Frente a esta dramática situación urge que los educadores enseñen, desde su ser y saber, el gozo privilegiado de ofrecer su vida como una tarea siempre ilusionante para que los educandos vitalicen esa gran lección -desde la primera hora del encuentro educativo- ese maravilloso acontecimiento ético de estar unos junto a otras, de aprender a convivir en paz en medio de las diferencias. Educador es quien consigue deshacer las resistencias al mayor conocimiento de todos, el saber convivir. Porque la educación es encantarse con experiencias de vivir juntos y aprender, que en ocasiones acontecen en situaciones de injusticia y violencia. ¿Cómo podemos vivir juntos en paz cuando la vida duele por el odio? ¿Cómo educar en un saber vivir bien cuando esa vida sufre? El aspecto instructivo de la educación actual con su profusión de asignaturas y asignaciones es incapaz de responder vitalmente estas cuestiones, más allá de memorizar o intelectualizar ideas.

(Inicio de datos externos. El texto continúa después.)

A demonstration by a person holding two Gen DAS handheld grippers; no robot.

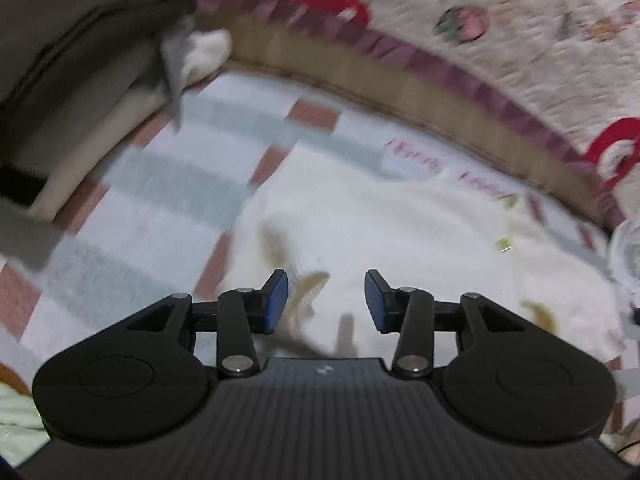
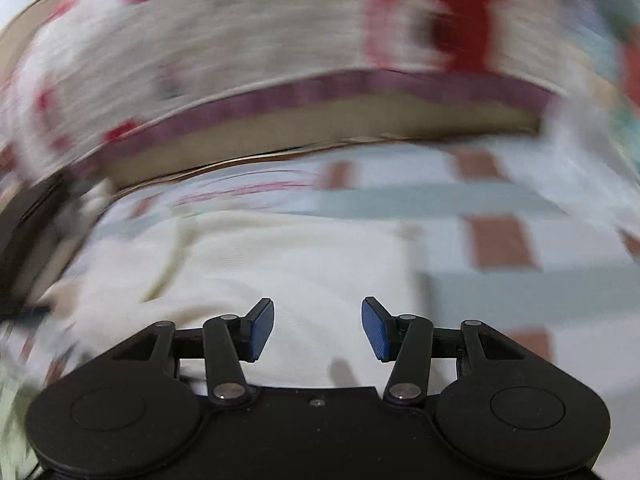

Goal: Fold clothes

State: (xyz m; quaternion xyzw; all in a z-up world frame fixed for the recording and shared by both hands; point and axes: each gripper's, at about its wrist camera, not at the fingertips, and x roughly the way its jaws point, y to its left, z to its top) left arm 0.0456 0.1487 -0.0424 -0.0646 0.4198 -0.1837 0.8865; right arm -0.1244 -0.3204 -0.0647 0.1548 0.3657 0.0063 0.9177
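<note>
Cream fabric, a garment (image 1: 400,240), lies spread on the checked bedsheet (image 1: 160,184) below both our tools; a dark folded pile (image 1: 72,40) sits well to the left; our left tool (image 1: 326,300) and right tool (image 2: 318,330) hang wide apart, gripping nothing.

A garment (image 1: 400,240) lies on a checked sheet (image 1: 160,184), folded clothes (image 1: 80,52) stacked to its left.

both wrist views close, angled down — sharing cream garment (image 1: 400,240) (image 2: 300,264), checked sheet (image 1: 168,184) (image 2: 500,240)
</note>
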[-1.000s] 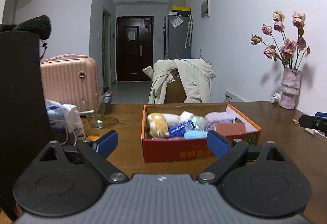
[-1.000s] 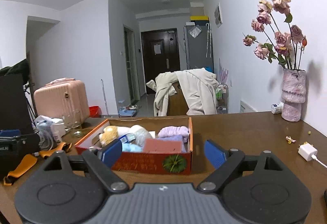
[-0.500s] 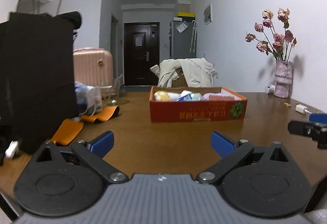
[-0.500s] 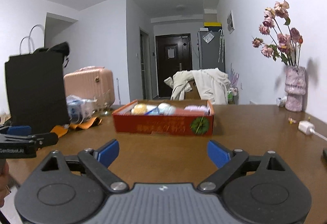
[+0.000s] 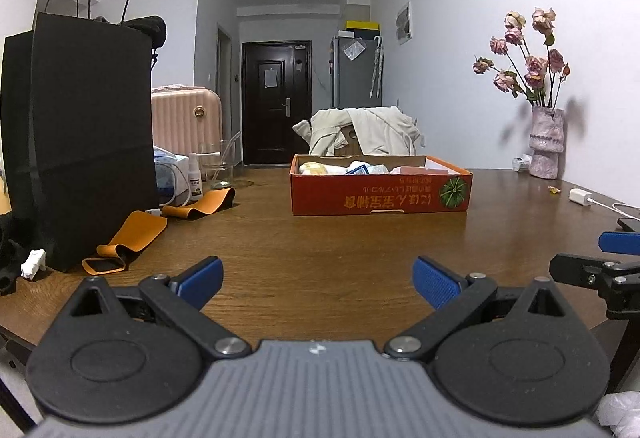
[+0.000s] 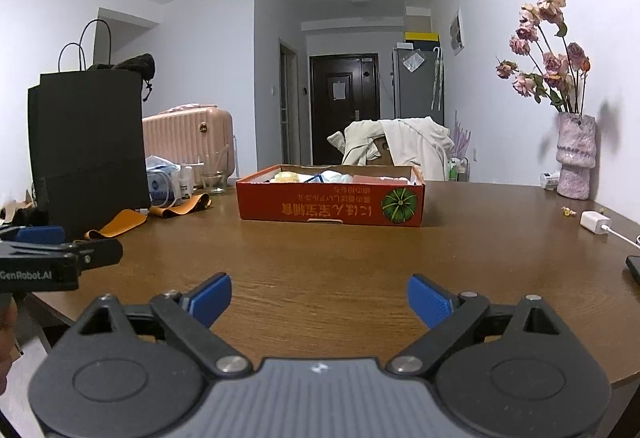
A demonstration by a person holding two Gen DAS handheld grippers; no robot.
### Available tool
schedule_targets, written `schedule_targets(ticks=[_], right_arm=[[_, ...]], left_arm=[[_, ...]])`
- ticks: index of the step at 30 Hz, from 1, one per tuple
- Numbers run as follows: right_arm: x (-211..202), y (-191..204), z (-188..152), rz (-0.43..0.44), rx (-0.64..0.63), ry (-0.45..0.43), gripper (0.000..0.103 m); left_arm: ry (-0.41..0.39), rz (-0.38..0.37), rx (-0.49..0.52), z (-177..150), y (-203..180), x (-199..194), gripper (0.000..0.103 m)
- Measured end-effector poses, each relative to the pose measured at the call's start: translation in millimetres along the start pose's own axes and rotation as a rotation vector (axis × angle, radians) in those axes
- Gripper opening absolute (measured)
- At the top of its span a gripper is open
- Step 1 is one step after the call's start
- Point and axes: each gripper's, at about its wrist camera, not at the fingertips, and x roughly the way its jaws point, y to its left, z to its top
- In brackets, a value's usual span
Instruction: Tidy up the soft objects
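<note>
Now both my grippers, left (image 5: 318,276) and right (image 6: 319,298), have pulled back to the near table (image 5: 340,238) edge, jaws just opened wide, empty; farther ahead, the soft things (image 6: 324,177) lie packed in the red box (image 6: 330,206); sorting looks finished.

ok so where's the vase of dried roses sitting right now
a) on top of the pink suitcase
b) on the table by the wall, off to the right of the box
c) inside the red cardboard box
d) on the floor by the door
b, the vase stands on the wooden table against the white wall, well to the right of the red cardboard box and clear of it.
</note>
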Motion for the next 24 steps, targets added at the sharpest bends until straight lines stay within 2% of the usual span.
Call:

Hemos de pensar la educación a partir de condiciones concretas de seres existenciales que buscan sentido a sus vidas. La humanidad está en encrucijada ético-política, y no encontrará salida para su supervivencia como especie amenazada por sí misma, en tanto no construya consensos sobre cómo incentivar nuestro potencial y disposiciones hacia la solidaridad. Ese potencial para crear y esa apertura para compartir no se igualan bajo órdenes ni imposiciones. Por antigua y romántica que parezca la idea, sin profundas convicciones espirituales, no surgirá una convivencia humana en donde no falte para todos ni la riqueza de bienes disponibles ni el deseo de querer convivir en paz, gozo y amor por encima de las diferencias. Podrá ser metáfora, no sé, lo importante es la belleza poética del Evangelio al expresar concisamente el gran amor de la divinidad al salir al encuentro de sus hijas e hijos: “Para que tengan vida y la tengan con abundancia”. Urge una revolución que radicalice la pedagogía: educar para vivir una vida 'con abundancia', una vida llena de vida, plena de sentido, realizada con lo más preciado del ser de cada cual. Esa vida dará a los demás conocimientos académicos su apropiado sentido.